== Action item ==
Pick each line containing the word "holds" out of the data below.

== Record set ==
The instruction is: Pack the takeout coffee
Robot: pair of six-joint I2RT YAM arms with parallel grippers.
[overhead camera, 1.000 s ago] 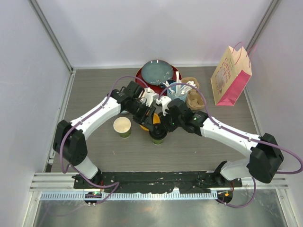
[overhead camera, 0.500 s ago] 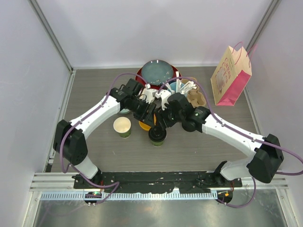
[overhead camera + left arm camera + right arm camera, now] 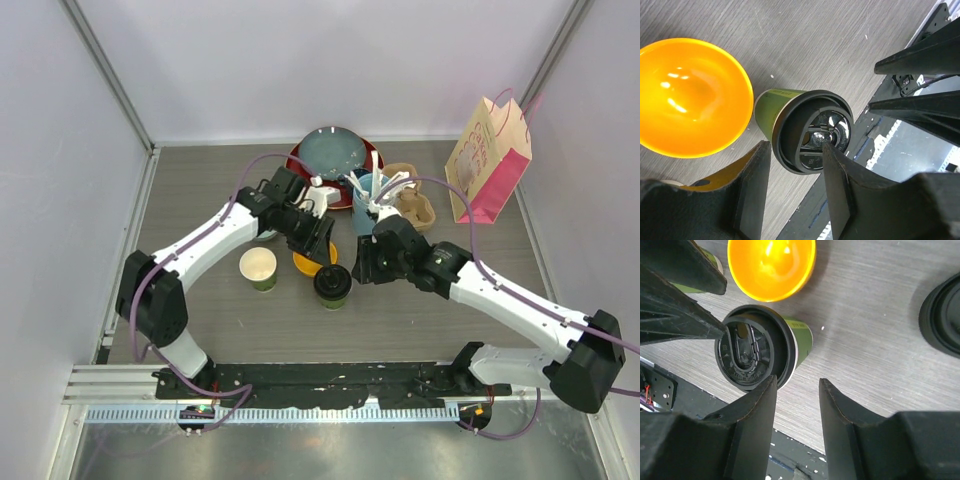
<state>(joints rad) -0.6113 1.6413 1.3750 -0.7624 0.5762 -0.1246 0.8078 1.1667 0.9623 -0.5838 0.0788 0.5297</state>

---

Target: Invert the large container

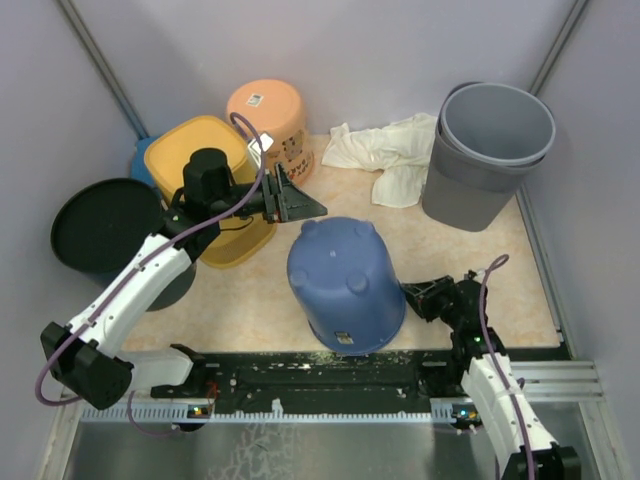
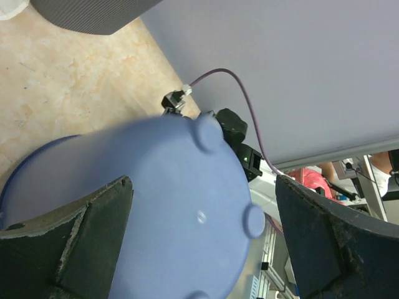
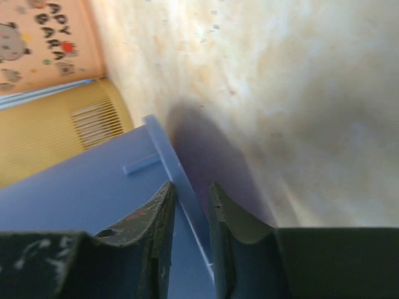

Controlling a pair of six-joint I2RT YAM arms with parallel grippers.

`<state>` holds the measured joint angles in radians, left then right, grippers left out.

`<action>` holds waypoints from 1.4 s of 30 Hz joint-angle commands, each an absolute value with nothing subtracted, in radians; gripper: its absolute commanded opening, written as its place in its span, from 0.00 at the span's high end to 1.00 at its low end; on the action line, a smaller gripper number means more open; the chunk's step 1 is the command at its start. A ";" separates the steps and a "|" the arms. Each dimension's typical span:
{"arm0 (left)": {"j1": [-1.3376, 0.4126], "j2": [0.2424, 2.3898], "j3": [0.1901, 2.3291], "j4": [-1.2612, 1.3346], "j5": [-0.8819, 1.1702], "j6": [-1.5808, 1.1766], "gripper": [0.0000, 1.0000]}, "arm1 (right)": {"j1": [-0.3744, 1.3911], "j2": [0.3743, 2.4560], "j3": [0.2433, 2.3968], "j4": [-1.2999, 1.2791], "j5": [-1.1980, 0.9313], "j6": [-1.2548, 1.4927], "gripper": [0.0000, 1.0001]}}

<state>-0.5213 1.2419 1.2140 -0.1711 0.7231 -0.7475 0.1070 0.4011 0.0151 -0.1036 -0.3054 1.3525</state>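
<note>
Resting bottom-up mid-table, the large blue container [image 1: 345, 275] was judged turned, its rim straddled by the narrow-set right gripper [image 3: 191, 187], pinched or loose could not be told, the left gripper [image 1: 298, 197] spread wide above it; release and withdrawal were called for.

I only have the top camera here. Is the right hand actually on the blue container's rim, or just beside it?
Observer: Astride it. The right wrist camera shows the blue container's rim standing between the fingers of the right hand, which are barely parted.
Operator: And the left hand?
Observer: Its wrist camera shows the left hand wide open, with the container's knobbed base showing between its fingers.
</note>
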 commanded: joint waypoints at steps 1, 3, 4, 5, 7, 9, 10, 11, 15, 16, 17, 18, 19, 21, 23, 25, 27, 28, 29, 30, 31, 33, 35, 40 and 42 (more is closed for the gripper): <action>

== Response area ==
`<state>` holds the measured joint angles in radians, left then right, grippers left out.
`<action>` holds waypoints from 1.4 s of 30 Hz joint-angle commands, each an absolute value with nothing subtracted, in radians; gripper: its absolute commanded opening, written as its place in its span, from 0.00 at the span's high end to 1.00 at its low end; on the action line, a smaller gripper number means more open; the chunk's step 1 is the command at its start. A ";" separates the steps and a "|" the arms. Each dimension's typical span:

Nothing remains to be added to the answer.